§ EXERCISE DIRECTIONS:
The whole listing is to be returned exactly.

(COLLECTED DATA begins)

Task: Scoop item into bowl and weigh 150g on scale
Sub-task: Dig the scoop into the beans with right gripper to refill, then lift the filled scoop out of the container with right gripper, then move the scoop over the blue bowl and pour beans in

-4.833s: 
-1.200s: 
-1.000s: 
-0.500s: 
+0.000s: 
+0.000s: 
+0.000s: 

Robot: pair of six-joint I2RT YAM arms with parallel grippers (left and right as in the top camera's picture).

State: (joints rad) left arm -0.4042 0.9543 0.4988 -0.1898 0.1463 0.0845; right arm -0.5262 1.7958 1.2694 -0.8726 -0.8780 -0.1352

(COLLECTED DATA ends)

§ ANSWER TO THIS PROBLEM:
Task: Scoop item into bowl and weigh 150g on scale
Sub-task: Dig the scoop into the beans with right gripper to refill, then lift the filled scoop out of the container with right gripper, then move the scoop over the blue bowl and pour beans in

-4.833s: 
-1.200s: 
-1.000s: 
-0.500s: 
+0.000s: 
+0.000s: 
+0.000s: 

Robot: pair of six-joint I2RT YAM arms with parallel grippers (left and right as in the top camera's picture).

State: (joints rad) left arm -0.4042 0.9543 0.4988 -0.1898 0.1463 0.0845; right arm -0.5262 1.7958 1.2694 -0.8726 -0.8780 -0.1352

This completes the output for the exercise.